UPenn’s Behavior Change for Good (BCFG) is co-hosting the kickoff keynote of a new Center for Health Incentives & Behavioral Economics seminar series on behavioral science and health […]

The University of Pennsylvania’s Behavior Change for Good (BCFG) center is co-hosting the kickoff keynote of a new Zoom-based Center for Health Incentives & Behavioral Economics (CHIBE) Research Seminar Series on behavioral science and health. Learn about the full series.

Sept 19: Supreet Kaur

BCFG Co-Director Katy Milkman will host the first seminar where Team Scientist Supreet Kaur will present her research on Thursday, 9/19 at 9am PT.  Register to attend.

“The Planning Fallacy and Savings Behavior: A Field Experiment on Seasonal Hunger”
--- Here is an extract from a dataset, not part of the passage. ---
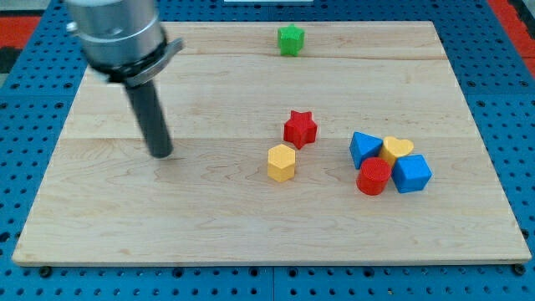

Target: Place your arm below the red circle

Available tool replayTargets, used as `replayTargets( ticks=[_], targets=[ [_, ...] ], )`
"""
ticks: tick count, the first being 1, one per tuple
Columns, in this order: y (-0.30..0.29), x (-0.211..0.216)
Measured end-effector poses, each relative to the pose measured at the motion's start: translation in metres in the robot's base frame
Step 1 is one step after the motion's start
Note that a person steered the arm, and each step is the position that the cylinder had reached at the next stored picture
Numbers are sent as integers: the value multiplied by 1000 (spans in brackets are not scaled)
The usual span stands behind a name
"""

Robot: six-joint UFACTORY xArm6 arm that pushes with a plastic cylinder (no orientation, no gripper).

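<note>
The red circle (374,177) is a short red cylinder at the view's right, in a tight cluster with a blue triangle (364,148), a yellow heart (396,150) and a blue cube (412,173). My tip (162,154) rests on the board at the view's left, far to the left of the red circle and slightly above its level. It touches no block.
A red star (300,128) and a yellow hexagon (282,162) sit near the middle, between my tip and the cluster. A green block (290,39) sits at the top edge. The wooden board (209,217) lies on a blue pegboard table.
</note>
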State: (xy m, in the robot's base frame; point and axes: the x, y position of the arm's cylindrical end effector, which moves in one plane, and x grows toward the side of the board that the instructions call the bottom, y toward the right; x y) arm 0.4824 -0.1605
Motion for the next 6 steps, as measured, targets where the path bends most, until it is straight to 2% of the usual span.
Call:
replayTargets(
  ticks=[1,2,3,4,5,6],
  targets=[
    [1,31],
    [34,65],
    [98,80],
    [158,77],
    [239,103],
    [320,111]
  ],
)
Low income individuals often experience recurrent, predictable consumption cycles: spending increases after income arrives, followed by declines in spending and calorie intake in the days leading up to the next paycheck or income receipt. We empirically investigate the role of the “planning fallacy” in such cycles among Zambian farmers, who derive their income from one annual harvest and then spend it down over the course of the year. We document that individuals underestimate upcoming spending by 50%, creating scope for under-saving. To debias beliefs, we randomize an intervention that prompts individuals to think through their future expenses associatively in categories—without providing any external information or guidance. Treated individuals increase “remembered’” expenses by 42%; as predicted by the memory literature, effects are concentrated among small, irregular, and stochastic items. Immediate spending drops and, two months after the intervention, treated households hold 15% higher savings. They subsequently enter the “hungry season”—the final months of the year when consumption typically declines sharply—with one additional month of savings, leading to a flatter spending profile over the year. Households use the increased savings to self-finance additional farm investment, resulting in a 9% increase in the next year’s crop revenue. We replicate the intervention’s impact on beliefs among low-income Americans, suggesting the applicability of the planning fallacy to savings behavior across settings and populations.
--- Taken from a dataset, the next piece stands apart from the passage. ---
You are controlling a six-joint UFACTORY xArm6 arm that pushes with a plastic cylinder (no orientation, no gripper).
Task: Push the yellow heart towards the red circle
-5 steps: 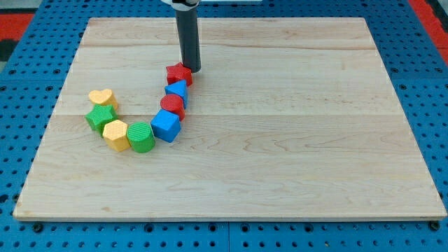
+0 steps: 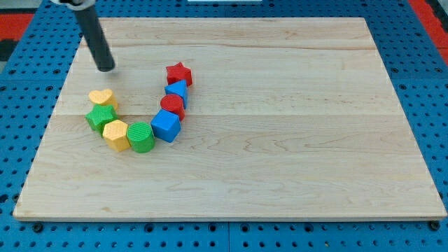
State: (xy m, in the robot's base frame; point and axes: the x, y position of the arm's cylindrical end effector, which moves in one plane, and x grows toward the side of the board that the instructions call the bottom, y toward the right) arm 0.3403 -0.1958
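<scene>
The yellow heart [image 2: 102, 97] lies at the left end of a curved row of blocks on the wooden board [image 2: 280, 140]. The red circle [image 2: 172, 105] sits in the right arm of that row, between a blue block [image 2: 176, 90] above and a blue cube [image 2: 166, 125] below. My tip [image 2: 106, 68] stands on the board just above the yellow heart, a short gap away, touching no block.
A red star [image 2: 179, 73] tops the right arm of the row. A green star [image 2: 100, 116], a yellow hexagon [image 2: 116, 134] and a green cylinder [image 2: 141, 136] form the bottom of the curve. Blue pegboard surrounds the board.
My tip has moved from beside the red star leftward across the board to just above the yellow heart. No block has moved.
</scene>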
Supreet Kaur, PhD, is an associate professor (with tenure) in the Department of Economics at UC Berkeley. She is a development economist, with overlap in her work with behavioral and labor economics. The first strand of her research focuses on the functioning of labor markets in poor countries. Dr. Kaur’s work documents frictions in labor markets, studies the causes of unemployment, and examines the impact of inequality on labor productivity. The second strand of her research explores how psychological forces–such as the limits of human cognition and social norms–can affect individual behavior and market equilibria. By applying insights from psychology into economics, Dr. Kaur’s goal is to deepen our understanding of the causes and consequences of poverty.